- ASSIGNED TASK -
Could you filter the records below and keep only the lines with the word "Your"?

[Dataset excerpts]

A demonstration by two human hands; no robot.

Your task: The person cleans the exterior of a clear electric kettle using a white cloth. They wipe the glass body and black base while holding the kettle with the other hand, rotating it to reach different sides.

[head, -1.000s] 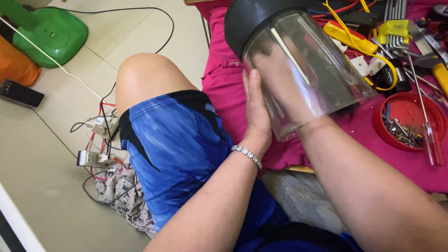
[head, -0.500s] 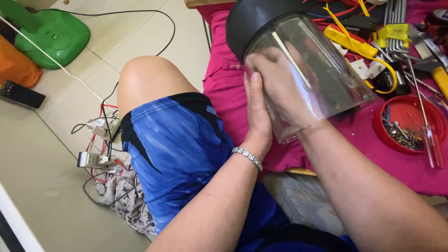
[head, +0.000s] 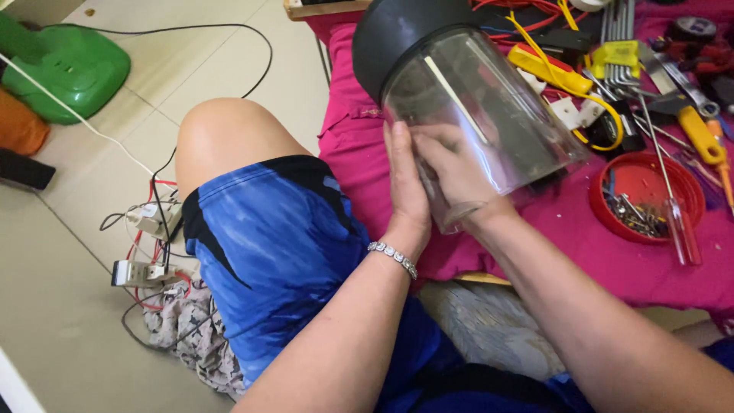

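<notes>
A clear plastic jar (head: pixel 497 115) with a black base (head: pixel 397 38) is held tilted above a pink cloth (head: pixel 612 260). My left hand (head: pixel 405 191) presses flat against the jar's outer wall near its open end. My right hand (head: pixel 459 172) reaches inside the jar through the open mouth, fingers seen through the clear wall. A silver bracelet (head: pixel 394 256) sits on my left wrist. What the fingers inside touch is hidden.
A red lid (head: pixel 650 199) with screws and a clear-handled screwdriver (head: pixel 677 222) lie at right, with hex keys (head: pixel 615 38), yellow tools and wires behind. My knee in blue shorts (head: pixel 260 229) is at centre. Wired parts (head: pixel 145 268) and a green object (head: pixel 69 69) lie on the floor.
The jar and both hands have barely shifted; my right hand's fingers have moved slightly inside the jar.
</notes>
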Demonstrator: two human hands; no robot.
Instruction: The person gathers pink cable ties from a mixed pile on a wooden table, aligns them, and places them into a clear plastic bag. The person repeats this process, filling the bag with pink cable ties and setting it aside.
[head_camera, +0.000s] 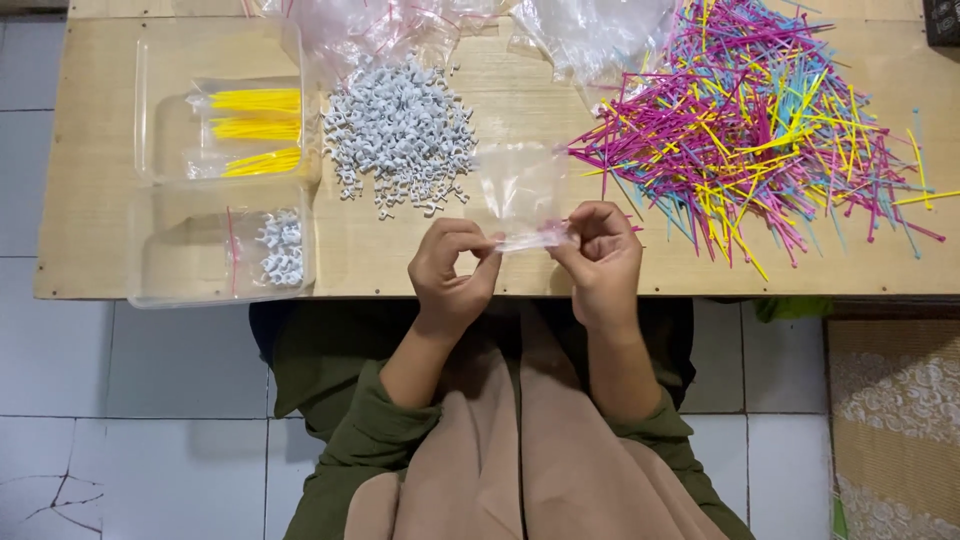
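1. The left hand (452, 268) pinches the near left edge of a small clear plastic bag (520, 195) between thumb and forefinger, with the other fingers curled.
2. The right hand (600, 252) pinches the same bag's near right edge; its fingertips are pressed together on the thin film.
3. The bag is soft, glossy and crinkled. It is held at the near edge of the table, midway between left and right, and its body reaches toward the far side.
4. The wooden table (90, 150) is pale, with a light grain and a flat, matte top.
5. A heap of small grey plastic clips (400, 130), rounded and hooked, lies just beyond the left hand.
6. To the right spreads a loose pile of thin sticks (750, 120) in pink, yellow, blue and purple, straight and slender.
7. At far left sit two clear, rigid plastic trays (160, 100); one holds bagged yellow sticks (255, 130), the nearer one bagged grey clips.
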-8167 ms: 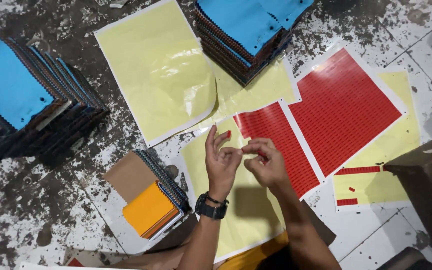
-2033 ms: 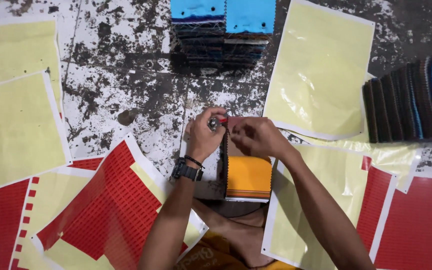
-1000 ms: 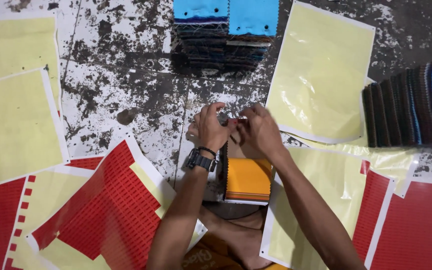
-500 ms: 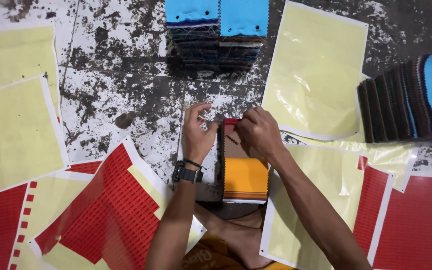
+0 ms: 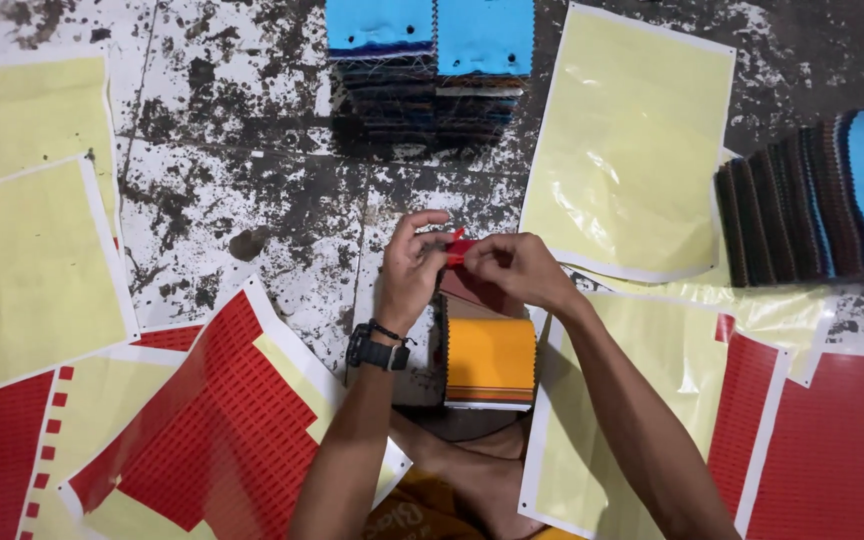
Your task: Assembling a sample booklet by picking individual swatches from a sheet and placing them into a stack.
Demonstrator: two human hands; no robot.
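Right above the orange swatch stack (image 5: pixel 490 362), my left hand (image 5: pixel 410 272) and right hand (image 5: pixel 518 272) meet fingertip to fingertip, both pinching a small red sticker (image 5: pixel 457 249) between them — the right's grip looks closer — sticker directly over the stack's top swatch.

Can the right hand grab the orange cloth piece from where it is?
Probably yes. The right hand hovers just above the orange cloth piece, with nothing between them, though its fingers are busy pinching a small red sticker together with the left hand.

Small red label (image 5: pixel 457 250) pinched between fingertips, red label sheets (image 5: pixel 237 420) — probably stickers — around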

- SOLUTION TO THIS TASK -
Your task: The person cleans the exterior of a clear electric kettle using a white cloth. They wipe the glass body and black base while holding the kettle with the other hand, rotating it to reach different sides.
Your task: Assembling a sample booklet by picking individual swatches from a sheet and placing them into a stack.

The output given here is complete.